Нолон слегка сдвинулся на стуле и посмотрел прямо в маленькие глазки Гриссала.
— Пойдите и взгляните сами, — начал настаивать тот. — Луна сегодня достаточно яркая.
— Не в этом проблема. Я с большим желанием пошел бы с вами, не важно, что вы там увидели. Но сейчас у меня другие планы.
— А, другие, — повторил Гриссал так, словно ему открыли некий тщательно скрываемый секрет. — И какие же у вас другие планы, мистер Нолон?
— Давно решенные и неизменные, если вы, конечно, можете представить себе нечто подобное в наше время. Вы слушаете? А то мне показалось, вы носом клюете. Риньоло, художник, и не тот, о котором вы, возможно, подумали, решился на крайне необычный шаг. Спросил меня, не хочу ли я осмотреть его студию. Насколько мне известно, в ней никто никогда не был. И никто не видел того, что он рисует.
— Никто из тех, кого вы знаете, — добавил Гриссал.
— Разумеется.
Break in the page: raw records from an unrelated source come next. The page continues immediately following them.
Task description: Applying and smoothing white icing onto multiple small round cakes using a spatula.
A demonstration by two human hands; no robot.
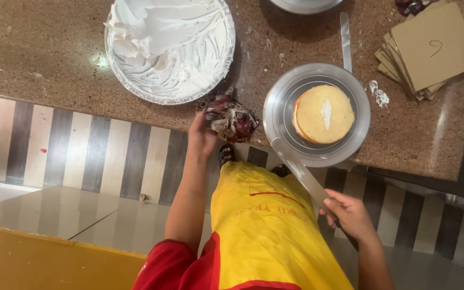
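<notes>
My left hand (201,135) grips a crumpled, stained cloth (232,118) at the near edge of the brown stone counter (55,59). My right hand (350,214) holds the handle of a long flat metal spatula (302,172), its blade reaching up to the rim of a round metal turntable (350,142). On the turntable sits a round yellow sponge cake (310,115) with a small dab of white cream (326,113) on top.
A large metal bowl of white whipped cream (170,45) stands at the back left. A stack of square cardboard boards (430,48) lies at the right. Another spatula (345,40) lies behind the turntable. A striped floor and my yellow apron (269,225) are below.
</notes>
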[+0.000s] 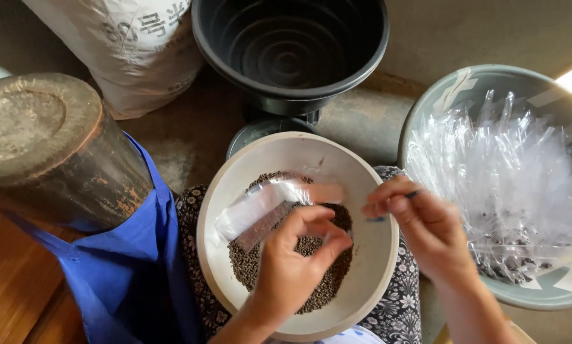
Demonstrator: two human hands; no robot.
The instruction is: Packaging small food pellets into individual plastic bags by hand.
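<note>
Now | left hand (pixel 295 264) pinches small clear bag (pixel 263 207) over seeds (pixel 324 280) in cream bowl (pixel 369 255) on lap | right hand (pixel 426 229) fingers pressed together on thin blue-tipped thing, too blurred to name, at bowl's right rim | grey tub (pixel 445 95) of clear bags at right | black pot (pixel 289 44) ahead
</note>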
До этой ночи так и было. Но все изменится сегодня, если не придется срочно изменить планы. Коли все пойдет нормально, я стану первым, кто увидит, что стоит за пространными монологами Риньоло. И это должно заслуживать всей суеты. Я мог бы пригласить вас.
Нижняя губа Гриссала чуть оттопырилась, и он ответил:
— Спасибо, мистер Нолон, но это больше по вашей части. Я думал, что, когда расскажу о своем открытии…
— Естественно, ваш случай крайне интересен и необычен, мистер Гриссал. Но мне кажется, он из разновидности тех явлений, что могут и подождать, не так ли? К тому же я не рассказал вам о работах мистера Риньоло.
— Можете рассказать сейчас.
— Пейзажи, мистер Гриссал. Ничего, кроме пейзажей. Другим он не занимается и часто хвастается этим.
— Очень интересно, очень.
— Я подозревал, что вы скажете нечто подобное. Я также думаю, что вы бы заинтересовались еще больше, если бы хоть раз слышали размышления Риньоло о его полотнах. Словно он рисовал их… Впрочем, вы сможете все увидеть и услышать сами. Что скажете? Сначала студия Риньоло, а потом посмотрим, сможете ли вы найти это старое поле снова?
Они решили, что эти занятия именно в такой последовательности будут не самым плохим способом провести вечер.
Поднявшись из-за стола, Нолон бросил последний взгляд на окно в доме на противоположной стороне улицы. Похоже, пока они с Гриссалом беседовали, там погасили свет, а потому оставалось загадкой, стоит ли там сейчас кто-нибудь, наблюдая за ними, или нет. Застегнув длинные пальто до шарфов, обматывающих шеи, двое мужчин в полной тишине прошли через парк, где земля светилась аквамарином под холодными звездами, похожими на мертвые глаза бесчисленных статуй.
— Прошу вас, смотрите под ноги, ступайте аккуратно, — сразу сказал Риньоло, когда посетители вошли в студию. Он слегка запыхался, взбираясь по лестнице, потому хрипел, беспрестанно бормоча себе под нос: — Это место, о, это место…
На полу с трудом можно было отыскать хотя бы клочок свободного пространства, все загромождено, потому предупреждение практически не имело смысла.
— Видите, — продолжил художник, — что здесь, наверху, у меня не комната, а скорее стенной шкаф, который жаждет превратиться в комнату, распухая во все стороны, создавая все эти ниши и альковы, окружающие нас, эту бесформенную галерею укромных уголков. Где-то здесь есть окно, не знаю точно где, под одним из полотен, наверное. Но вы же на картины пришли посмотреть, а не любоваться видами из окна, которое находится черт знает где. Да и глядеть из него не на что.